Бюро «Антифиар» появилось благодаря экспериментальному препарату, который должен был блокировать сновидения. Чтобы люди перестали видеть кошмары. Когда все началось, фармакологические компании ощетинились и воспряли духом. Им даже не пришлось изобретать болезнь, чтобы начать новый виток развития. Каждая из них - от гигантов вроде Химтека до скромных предприятий под руководством индивидуальных предпринимателей - развернули все резервы, которые были в их распоряжении. Людей кормили прекрасными обещаниями, маркетинговые отделы разрабатывали новые рекламные стратегии, государства давали чудовищные ссуды на разработки и эксперименты. Весь мир готовился к огромному эволюционному шагу. К спасению не только от эпидемии кошмаров, но и от неполноценного сна. От лунатизма, нарколепсии и - «давайте ставить великие цели» - от шизофрении. Общество восторгалось раздутой красотой перспектив, но продолжало вымирать. Многие подсаживались на наркотики просто чтобы дождаться научного прорыва. Картели процветали.
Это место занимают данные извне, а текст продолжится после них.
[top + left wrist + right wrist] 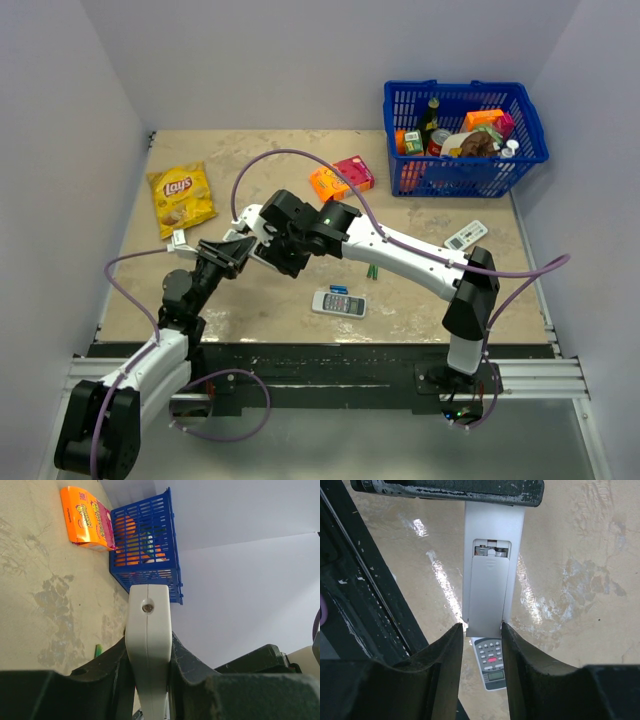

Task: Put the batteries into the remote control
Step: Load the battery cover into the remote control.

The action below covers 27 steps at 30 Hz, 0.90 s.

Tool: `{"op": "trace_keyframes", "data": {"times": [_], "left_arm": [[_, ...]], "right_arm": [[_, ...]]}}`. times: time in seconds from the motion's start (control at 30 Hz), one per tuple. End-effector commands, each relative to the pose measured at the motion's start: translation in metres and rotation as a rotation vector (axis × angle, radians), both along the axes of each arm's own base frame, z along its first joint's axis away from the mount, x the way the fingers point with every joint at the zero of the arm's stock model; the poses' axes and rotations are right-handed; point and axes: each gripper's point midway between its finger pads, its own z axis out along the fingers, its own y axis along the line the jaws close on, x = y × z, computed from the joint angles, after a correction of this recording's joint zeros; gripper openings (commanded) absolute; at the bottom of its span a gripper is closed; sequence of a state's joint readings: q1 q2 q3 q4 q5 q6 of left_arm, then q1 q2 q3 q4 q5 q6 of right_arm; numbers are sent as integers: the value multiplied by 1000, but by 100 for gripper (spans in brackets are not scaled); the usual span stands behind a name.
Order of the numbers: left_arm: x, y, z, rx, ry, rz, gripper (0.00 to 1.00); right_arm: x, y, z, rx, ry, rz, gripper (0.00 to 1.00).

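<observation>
While held clear of the counter (570, 555), left of centre, the remote control (494, 522) was a long, very slim stick of plain white plastic.

- **Front end:** squared, with one small clear bulb set on the seam, seen end-on in the left wrist view.
- **Back:** a pale grey battery cover (489, 595) lay along the body and stopped short of the compartment's top, leaving a short slot uncovered.
- **Contents of slot:** the ends of two batteries (491, 548), side by side, dark with silvery metal.
- **Left jaws:** pressed in on the remote control near its front end, with black fingers (112, 680) touching the plastic on both sides.
- **Right jaws:** narrowed on the opposite end, one finger against each long edge at the cover's lower lip. The body ran straight out from between them toward the left jaws.
- **Beneath, flat on the counter:** a second remote with a display (492, 665).
- **Far right corner:** a blue basket (465, 175) of groceries.
</observation>
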State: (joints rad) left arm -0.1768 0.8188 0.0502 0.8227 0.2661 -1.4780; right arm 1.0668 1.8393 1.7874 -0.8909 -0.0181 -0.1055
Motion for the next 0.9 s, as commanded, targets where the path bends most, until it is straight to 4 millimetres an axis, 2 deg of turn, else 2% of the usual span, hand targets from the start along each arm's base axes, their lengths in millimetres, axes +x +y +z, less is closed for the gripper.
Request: {"op": "trace_keyframes", "data": {"times": [0.0, 0.23, 0.87], "left_arm": [[-6, 0, 27, -74, -90, -13, 0], [-7, 0, 26, -98, -78, -18, 0], [-10, -1, 23, -125, -65, -29, 0]], "right_arm": [[2, 7, 27, 70, -41, 6, 40], [3, 9, 31, 77, -50, 2, 45], [5, 12, 43, 111, -71, -6, 70]]}}
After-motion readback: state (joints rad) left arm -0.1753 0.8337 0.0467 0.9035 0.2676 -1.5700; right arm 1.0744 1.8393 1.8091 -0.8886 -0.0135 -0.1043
Психотропные и стимулирующие вещества наводнили бесчинствующий мир. Ходили слухи, что производители не справляются со спросом, а бароны не успевают отмывать деньги, потому что экономика приобрела односторонний характер. Капиталы потекли по другому руслу.
Люди хотели спать.
Никого больше не интересовали автомобили, одежда, мебель и электроника. Никто не хотел делать ремонты, закатывать вечеринки, делать маникюр и лазерную эпиляцию.
Люди хотели спать.
Врачи и социальные службы с трудом отбивались от потоков угнетенных страдальцев, ищущих способа поспать хотя бы пару часов. Больницы были переполнены слетевшими с катушек бедолагами. Санитары падали замертво от переутомления и стресса. На их место приходили новые - те, кто совсем недавно открыл для себя психостимуляторы и ещё не успел познать горечь последствий этого открытия. Умерших вывозили в самосвалах и сжигали в огромных зловонных котлованах, потому что мест на кладбищах не хватало. За полгода мир изменился до неузнаваемости, но этого невозможно было ощутить в полной мере, наблюдая за изменениями в реальном времени. Жизнь вне сна стала гораздо труднее, печальнее и ужаснее, чем все то, что людям приходилось видеть, когда они засыпали. Общество ждало благословения от фармакологии с воздетыми руками. Лицо общества было наполнено отчаянием и перекошено идолопоклоннической надеждой на избавление от недуга. Кто-то начинал осознавать реальные ценности. Кто-то зарабатывал деньги на чужой беде. Некоторые верили, что именно они смогут остановить творящийся ужас. Иные полагали, что творящийся ужас — это заговор власть имущих. Но реальные ценности всегда были реальными ценностями. Деньги, заработанные на беде, все так же тратились на то, чтобы не обращать внимания на эту беду. Творящийся ужас стал автономным защищённым механизмом, а заговоры не раскрывались.
Все шло своим чередом.
Я верил, что природа или высшая сила или что бы то ни было, что живет с нами рука об руку, узрело необходимость в коррективах. Я не знал этого наверняка. По той ли причине, что кошмары обошли меня стороной, или потому, что я всегда хотел делать нечто важное, я откликнулся на приглашение в бюро «Антифиар». Возможно, меня подстегнул обыкновенный стадный инстинкт, и мне хотелось причаститься социума хотя бы таким способом. А может быть, я ощущал себя неприкосновенным для Всемирного страха и предполагал, что этот иммунитет может не только ограждать меня, но и помочь другим. Каковой бы ни была причина, следствием стал я сам.